Reputation: 2830
I'm new to Pandas and Numpy. I have a dataframe with which I would like to create a new column by applying a function to each row of a column. Let's take a simplified example:
import pandas as pd
import numpy as np
df = pd.DataFrame(columns=["names"], data=["Brussels", 2, "New York"])
def to_lower(value):
try:
return value.lower()
except AttributeError:
return None
def to_string(value):
return str(value)
df['lower_names'] = np.vectorize(to_lower)(df['names'])
This operation works very well. Now I would like to apply the to_string()
then the to_lower()
only for the lines of "lower_names" where the result is None (I do not know if this is very clear).

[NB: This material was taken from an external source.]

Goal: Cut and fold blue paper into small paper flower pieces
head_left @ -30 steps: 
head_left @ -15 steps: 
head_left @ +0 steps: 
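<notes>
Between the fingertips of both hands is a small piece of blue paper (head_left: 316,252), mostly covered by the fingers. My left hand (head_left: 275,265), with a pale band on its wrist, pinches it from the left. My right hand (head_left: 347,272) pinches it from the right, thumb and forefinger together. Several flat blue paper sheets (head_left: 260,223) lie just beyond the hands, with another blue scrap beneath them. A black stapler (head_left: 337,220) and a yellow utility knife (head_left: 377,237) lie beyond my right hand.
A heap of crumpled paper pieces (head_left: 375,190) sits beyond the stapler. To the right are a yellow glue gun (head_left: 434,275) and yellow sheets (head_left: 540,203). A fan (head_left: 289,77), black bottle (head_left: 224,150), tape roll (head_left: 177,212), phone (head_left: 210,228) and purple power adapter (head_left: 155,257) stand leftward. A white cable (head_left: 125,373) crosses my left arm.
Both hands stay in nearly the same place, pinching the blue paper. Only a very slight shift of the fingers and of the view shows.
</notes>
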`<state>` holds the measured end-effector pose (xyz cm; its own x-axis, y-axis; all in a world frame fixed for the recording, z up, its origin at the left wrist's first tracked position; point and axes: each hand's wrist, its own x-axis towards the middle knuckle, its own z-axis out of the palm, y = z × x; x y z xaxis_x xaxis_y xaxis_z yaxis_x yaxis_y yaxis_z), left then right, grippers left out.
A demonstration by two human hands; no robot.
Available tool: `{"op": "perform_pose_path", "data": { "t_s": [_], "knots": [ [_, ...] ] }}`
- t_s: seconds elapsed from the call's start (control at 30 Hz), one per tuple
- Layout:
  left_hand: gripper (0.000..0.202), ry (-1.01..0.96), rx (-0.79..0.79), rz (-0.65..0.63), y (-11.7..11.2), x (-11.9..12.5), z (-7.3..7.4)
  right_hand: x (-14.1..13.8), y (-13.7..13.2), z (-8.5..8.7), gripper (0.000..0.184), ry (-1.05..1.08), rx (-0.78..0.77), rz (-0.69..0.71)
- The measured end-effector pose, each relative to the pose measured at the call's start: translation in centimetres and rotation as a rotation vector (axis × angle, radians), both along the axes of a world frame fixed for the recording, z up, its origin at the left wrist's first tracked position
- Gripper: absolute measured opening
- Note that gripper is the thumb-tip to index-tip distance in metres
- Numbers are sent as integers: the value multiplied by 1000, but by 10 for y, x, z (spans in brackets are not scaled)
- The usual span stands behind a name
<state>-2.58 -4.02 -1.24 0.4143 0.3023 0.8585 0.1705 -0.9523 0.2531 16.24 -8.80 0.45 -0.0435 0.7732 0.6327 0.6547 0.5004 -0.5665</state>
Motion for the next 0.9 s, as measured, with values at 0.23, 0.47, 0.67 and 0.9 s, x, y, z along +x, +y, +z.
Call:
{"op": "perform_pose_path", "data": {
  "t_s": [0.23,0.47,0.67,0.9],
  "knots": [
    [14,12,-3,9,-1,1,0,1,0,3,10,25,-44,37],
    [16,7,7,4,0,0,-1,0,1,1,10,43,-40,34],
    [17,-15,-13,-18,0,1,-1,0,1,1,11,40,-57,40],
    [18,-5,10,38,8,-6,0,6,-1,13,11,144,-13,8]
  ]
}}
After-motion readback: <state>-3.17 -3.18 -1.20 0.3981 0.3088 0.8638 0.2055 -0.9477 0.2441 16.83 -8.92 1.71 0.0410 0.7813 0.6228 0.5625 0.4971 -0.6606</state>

This seems very basic, and yet I have trouble. I could detail my attempts, but I am afraid of appearing a moron... Maybe I should bother to learn these two modules one week or two before playing around with them, but in the meantime, any suggestion would be welcome.
Edit : the @jezrael solution is correct... for my simplified example. Now let's imagine that I want to apply the np.vectorize(to_string)
function and then np.vectorize(to_lower)
only on the rows of the column "names" where the first result is None, what would be the best way to do it?
Upvotes: 1
Views: 54
Reputation: 863156
I think you need change return None
to return to_string(value)
:
def to_lower(value):
try:
return value.lower()
except AttributeError:
return to_string(value)
def to_string(value):
return str(value)
df['lower_names'] = np.vectorize(to_lower)(df['names'])
print (df['lower_names'].apply(type))
0 <class 'str'>
1 <class 'str'>
2 <class 'str'>
Name: lower_names, dtype: object
Also is possible use astype
for convert all values to str
and then str.lower
:
df['lower_names'] = df['names'].astype(str).str.lower()
Upvotes: 2